■ The task:
In the records below, work out how many lines hold the word "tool". Report the number alone.

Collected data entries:
*** Block opens ***

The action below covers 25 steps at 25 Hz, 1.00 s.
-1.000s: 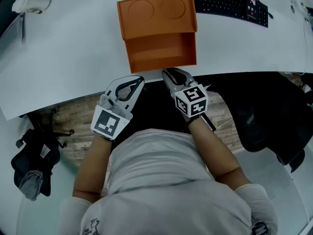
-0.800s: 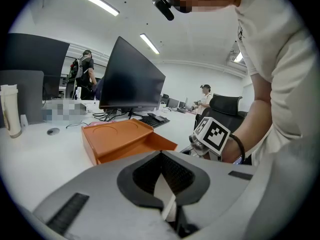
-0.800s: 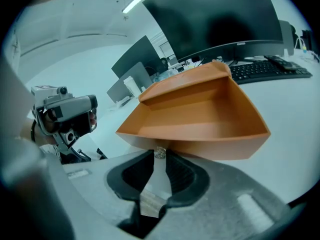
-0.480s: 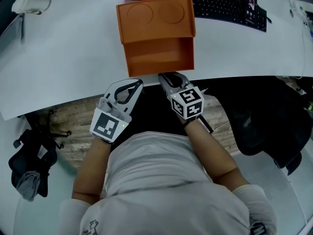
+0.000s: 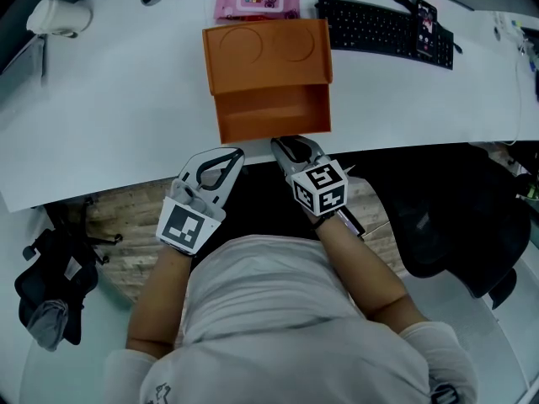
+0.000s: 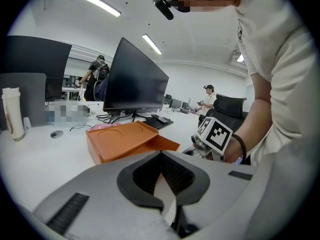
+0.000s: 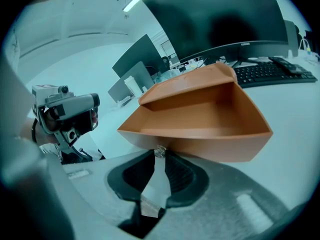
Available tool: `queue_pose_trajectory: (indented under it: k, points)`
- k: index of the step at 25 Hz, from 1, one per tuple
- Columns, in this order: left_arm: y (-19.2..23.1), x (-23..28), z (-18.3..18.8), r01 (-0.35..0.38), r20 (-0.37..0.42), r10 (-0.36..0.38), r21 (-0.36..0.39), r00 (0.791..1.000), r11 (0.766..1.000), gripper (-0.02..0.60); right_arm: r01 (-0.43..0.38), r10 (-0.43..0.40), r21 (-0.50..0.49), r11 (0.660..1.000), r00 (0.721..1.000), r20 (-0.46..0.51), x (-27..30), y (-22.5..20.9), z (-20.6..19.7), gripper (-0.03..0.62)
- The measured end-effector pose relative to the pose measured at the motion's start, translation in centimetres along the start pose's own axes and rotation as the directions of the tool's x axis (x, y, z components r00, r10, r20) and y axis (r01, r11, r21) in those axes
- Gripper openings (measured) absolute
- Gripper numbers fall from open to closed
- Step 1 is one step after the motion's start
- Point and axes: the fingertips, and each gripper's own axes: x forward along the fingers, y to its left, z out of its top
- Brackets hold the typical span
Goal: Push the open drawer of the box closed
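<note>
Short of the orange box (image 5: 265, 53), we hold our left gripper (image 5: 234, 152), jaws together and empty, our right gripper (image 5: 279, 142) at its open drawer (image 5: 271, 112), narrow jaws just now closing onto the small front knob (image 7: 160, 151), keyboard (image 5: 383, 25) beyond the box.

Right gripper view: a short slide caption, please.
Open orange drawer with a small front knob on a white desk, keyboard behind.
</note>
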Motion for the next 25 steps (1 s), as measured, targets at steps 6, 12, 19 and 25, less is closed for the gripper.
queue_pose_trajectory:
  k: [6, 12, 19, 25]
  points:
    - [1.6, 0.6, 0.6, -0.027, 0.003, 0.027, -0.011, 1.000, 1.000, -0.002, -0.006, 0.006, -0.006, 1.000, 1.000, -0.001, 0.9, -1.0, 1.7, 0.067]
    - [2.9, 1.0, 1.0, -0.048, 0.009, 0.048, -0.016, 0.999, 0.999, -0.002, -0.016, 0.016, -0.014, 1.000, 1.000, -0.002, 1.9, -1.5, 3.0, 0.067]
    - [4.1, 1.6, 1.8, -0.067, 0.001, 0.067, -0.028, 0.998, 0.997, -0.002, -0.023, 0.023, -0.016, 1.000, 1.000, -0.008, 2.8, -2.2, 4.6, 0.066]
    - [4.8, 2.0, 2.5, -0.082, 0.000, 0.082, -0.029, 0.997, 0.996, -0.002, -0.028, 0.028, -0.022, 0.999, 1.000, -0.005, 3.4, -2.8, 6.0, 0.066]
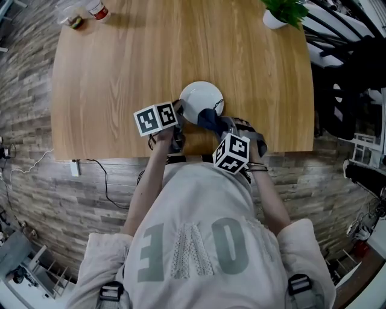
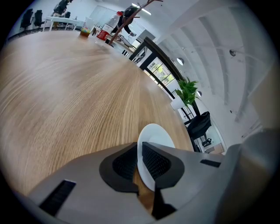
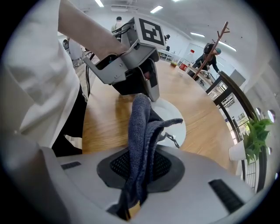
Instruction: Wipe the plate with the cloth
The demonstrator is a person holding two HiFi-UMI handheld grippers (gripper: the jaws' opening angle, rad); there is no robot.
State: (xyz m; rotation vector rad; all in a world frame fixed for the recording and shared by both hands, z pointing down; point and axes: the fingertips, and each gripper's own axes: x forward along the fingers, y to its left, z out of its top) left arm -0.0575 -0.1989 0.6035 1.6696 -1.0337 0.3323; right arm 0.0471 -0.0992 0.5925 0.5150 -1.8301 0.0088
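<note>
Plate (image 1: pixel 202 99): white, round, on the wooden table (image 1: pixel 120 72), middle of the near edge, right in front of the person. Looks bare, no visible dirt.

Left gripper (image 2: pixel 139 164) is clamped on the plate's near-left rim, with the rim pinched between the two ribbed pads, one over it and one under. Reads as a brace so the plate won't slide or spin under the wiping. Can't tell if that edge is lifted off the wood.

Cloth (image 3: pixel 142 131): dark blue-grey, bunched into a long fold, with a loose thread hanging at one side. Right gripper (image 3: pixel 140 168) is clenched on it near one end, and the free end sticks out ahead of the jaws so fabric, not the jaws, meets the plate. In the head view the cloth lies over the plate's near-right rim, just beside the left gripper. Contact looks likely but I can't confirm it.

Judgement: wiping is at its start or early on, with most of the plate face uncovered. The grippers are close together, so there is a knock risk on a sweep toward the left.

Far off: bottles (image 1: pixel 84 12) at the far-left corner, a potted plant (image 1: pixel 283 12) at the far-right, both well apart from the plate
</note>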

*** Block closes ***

■ Answer box:
2